Key to that volume is a coproduction deal with Seattle-based honkworm.com to produce 13 five-minute episodes of Dog in a Box with Two Wheels. At press time, Atomic was on the fifth installment.

The story – hardly politically sensitive – is about a jaded dog that becomes a disabled crime fighter after his legs are blown off by a senior citizen.

The main character was created by Atomic and honkworm.com has developed the story and supplies the voices. Stylistically, the series is inspired by Ren & Stimpy and old Warner Bros. cartoons, says director/partner Trevor Bentley. Budget-wise, the Flash-based productions are much less expensive than traditional animation. Dog in a Box is part of a 30-episode order from honkworm.com that might include other titles, says Bentley.

You can check out the shorts on honkworm.com and atomiccartoons.com.

Atomic has also picked up an order from mondomedia.com to do 10 five-minute episodes of its Thugs on Film series, which was previously done in-house. Thugs, inspired by Siskel & Ebert type shows, involves two animated film critics who review current films.

On the traditional animation side, Atomic will wrap six months of production on Pelswick, a 13-episode, half-hour series for Nelvana, says Atomic partner Rob Davies, a recent Emmy Award winner for his direction in the series Steven Spielberg Presents: Pinky, Elmyra & The Brain. Pelswick, a Saturday morning cartoon, is about the life of a kid in a wheelchair.

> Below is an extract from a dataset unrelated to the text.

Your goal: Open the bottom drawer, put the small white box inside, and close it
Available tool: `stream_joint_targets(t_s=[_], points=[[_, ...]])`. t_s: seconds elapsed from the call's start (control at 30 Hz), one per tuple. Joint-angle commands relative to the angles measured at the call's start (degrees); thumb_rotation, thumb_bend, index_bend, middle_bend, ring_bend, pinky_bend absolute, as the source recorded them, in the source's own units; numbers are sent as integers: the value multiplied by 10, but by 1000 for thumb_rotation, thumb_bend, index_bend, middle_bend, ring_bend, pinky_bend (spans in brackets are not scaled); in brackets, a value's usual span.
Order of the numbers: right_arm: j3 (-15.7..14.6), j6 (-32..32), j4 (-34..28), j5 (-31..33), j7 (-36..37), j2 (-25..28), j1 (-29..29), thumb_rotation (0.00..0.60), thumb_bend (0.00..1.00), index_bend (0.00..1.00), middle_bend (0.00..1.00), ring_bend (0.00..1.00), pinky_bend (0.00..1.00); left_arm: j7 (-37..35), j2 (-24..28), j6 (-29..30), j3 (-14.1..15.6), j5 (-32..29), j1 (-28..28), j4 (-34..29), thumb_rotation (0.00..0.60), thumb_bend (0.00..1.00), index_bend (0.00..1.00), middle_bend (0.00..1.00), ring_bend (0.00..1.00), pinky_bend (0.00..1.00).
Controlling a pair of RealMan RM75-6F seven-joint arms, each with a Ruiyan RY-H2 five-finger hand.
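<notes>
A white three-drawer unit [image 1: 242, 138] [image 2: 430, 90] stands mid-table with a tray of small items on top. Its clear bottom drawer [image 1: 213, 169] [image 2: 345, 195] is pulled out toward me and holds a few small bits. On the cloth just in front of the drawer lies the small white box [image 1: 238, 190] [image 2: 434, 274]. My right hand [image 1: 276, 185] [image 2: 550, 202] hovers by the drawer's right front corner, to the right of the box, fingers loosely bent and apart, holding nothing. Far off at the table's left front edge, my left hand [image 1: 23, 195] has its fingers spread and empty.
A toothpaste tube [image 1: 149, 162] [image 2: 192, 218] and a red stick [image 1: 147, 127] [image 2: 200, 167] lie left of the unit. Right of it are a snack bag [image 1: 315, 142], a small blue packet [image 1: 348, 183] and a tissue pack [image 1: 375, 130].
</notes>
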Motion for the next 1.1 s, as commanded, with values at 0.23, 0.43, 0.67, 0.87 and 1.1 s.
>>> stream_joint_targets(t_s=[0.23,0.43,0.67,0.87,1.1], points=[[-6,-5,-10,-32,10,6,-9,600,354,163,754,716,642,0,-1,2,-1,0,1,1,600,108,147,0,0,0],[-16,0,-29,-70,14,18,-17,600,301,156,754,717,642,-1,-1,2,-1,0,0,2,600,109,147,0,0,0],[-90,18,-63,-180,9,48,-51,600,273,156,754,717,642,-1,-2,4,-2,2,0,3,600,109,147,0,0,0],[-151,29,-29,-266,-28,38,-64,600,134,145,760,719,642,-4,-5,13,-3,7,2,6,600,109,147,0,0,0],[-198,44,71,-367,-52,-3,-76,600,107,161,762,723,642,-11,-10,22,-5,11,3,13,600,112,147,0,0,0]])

Atomic recently wrapped its work on a few episodes of The Oblongs for Warner Bros. and it also has a service contract to do some episodes of Zeta, a spin-off of Warner’s Batman series

*First story gets second producer

At vtv, aboriginal affairs magazine show First Story has been renewed for the fall, but not with the producer who won the recent Leo Award for best information series at the helm.

Jeff Bear, the creator of the series when vtv went live in 1997, didn’t have his contract renewed, says station gm Jon Festinger, who declines to provide other details. Taking over the next season of 26 half-hours is Tatiana Housty, who is also host of the show.

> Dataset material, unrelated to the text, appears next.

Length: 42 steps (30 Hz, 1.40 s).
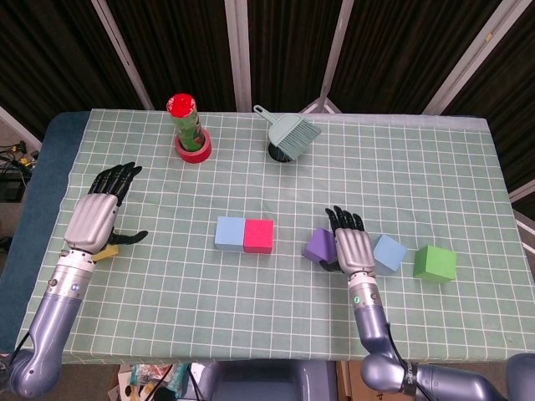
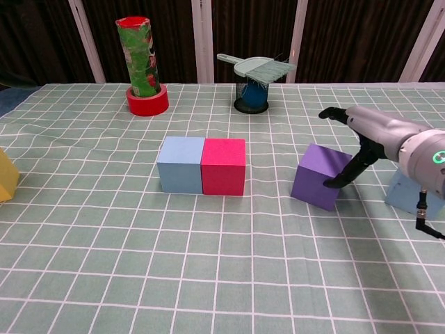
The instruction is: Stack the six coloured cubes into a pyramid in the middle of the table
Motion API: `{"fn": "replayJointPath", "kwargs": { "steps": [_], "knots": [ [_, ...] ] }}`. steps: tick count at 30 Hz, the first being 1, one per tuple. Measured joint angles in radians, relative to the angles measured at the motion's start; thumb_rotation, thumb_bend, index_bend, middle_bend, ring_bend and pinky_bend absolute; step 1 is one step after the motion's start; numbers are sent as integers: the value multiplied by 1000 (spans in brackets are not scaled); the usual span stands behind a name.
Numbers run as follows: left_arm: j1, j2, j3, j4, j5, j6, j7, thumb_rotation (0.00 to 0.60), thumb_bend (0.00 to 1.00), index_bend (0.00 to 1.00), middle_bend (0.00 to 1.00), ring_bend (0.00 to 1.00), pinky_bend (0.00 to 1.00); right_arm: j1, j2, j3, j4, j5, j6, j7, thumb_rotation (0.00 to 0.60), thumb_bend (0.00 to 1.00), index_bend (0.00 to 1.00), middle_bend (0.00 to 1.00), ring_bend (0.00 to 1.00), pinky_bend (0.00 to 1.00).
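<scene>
1. My right hand [image 1: 353, 249] sits right of centre in the head view, fingers spread over the purple cube [image 1: 318, 246]; in the chest view my thumb reaches down against the cube's right face, but I cannot tell whether I actually grip it.
2. That purple cube [image 2: 320, 176] stands tilted on the green checked tablecloth [image 1: 251, 309], well apart from the pair at centre.
3. At centre, a light blue cube [image 1: 230, 233] and a pink-red cube [image 1: 258, 236] stand touching side by side, blue on the left.
4. Just right of my right hand lies a second light blue cube [image 1: 389, 252], and further right a green cube [image 1: 435, 263].
5. My left hand [image 1: 102, 213] hangs at the left edge of the head view, fingers apart, holding nothing; a yellow cube [image 2: 7, 174] shows just beneath it, at the left margin of the chest view.
6. In the upper part of the frame stand a green cylindrical can with a red lid [image 1: 187, 122] inside a red tape roll [image 1: 193, 151], and a pale teal dustpan with brush [image 1: 292, 134] resting on a dark round holder [image 2: 251, 97].
7. Nothing lies between the purple cube and the centre pair.
</scene>
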Motion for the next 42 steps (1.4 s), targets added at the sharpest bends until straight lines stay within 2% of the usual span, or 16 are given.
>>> {"fn": "replayJointPath", "kwargs": {
  "steps": [13,18,29,42],
  "knots": [
    [4,1,-6,-7,-6,-11,-1,600,39,0,30,0,0,3,44,5,20,86,24,-27,600,190,0,10,0,0],
    [5,-1,-7,-11,-9,-15,1,600,39,0,33,0,0,2,64,5,10,92,-6,3,600,189,0,92,25,0],
    [10,3,-19,-13,-11,-13,-13,600,40,0,36,0,0,31,104,-3,29,82,-145,98,600,189,0,214,85,0],
    [14,4,-26,-12,-11,-17,-24,600,41,0,38,0,0,62,107,-19,82,50,-179,164,600,189,0,396,252,0]
  ]
}}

Also renewed and buoyed by improving ratings is national talk show Vicki Gabereau, which will do another 100-plus hours for broadcast starting this fall.

National chat show Mason Lee on the Edge, yet another program that launched with vtv, is returning for up to 30 half-hours.

VTV News at Five, VTV News at Six and VTV News Late Night are all returning in last year’s formats along with VTV Breakfast (which airs weekdays 6 a.m. to 9 a.m.) and 30 Canuck hockey game broadcasts.

While in-house production continues, independent production made for vtv is less successful. Youth-oriented variety series V (Badry Moujais, producer) won’t be picked up for a second season, and variety program The Jim Byrnes Show (PS Films) won’t return for a third. At press time, local personality program Pacific Profiles (Troika Productions) wasn’t holding its breath for renewal for a fourth season, either.

*Let the games begin

At CBC Vancouver, regional director Rae Hull’s tireless advocacy for the local industry has paid off with a national half-hour dinnertime news show with Ian Hanomansing as host – an impressive feat given that Mother Corp. is making its massive cuts to news. Details of the new news show – that may involve the host doing five live shows a day – were being worked out at press time.

On the variety front, however, CBC Vancouver will air (tentatively) Oct. 7 the first of six half-hour episodes of Improv Comedy Games, by creative producer Richard Side and PS Films. Eight cast members contribute to the comedy by pitting their improvisational skills against one another.

*Giant undertaking

Discovery Channel and The Learning Channel in the u.s. will premiere the documentary Giants – The Mystery and the Myth by Vancouver film producer Alex Hamilton-Brown (Hamilton-Brown Productions) July 13.

The hour-long program – which chronicles the myth and fact of giants throughout history – took the producer around the world. Footage was captured in Russia, Israel, Jordan, Britain, Canada and the u.s.

‘Like most people, I believed giants were the stuff of fairytales and mythology,’ says Hamilton-Brown. ‘But the more I researched the more I began to realize there might be some truth behind these old legends of giants.’

Goliath, for instance, was apparently a remnant of the Rephaim people referred to in the Old Testament, says the producer.

The program features graphic digital work by Northwest Imaging & fx.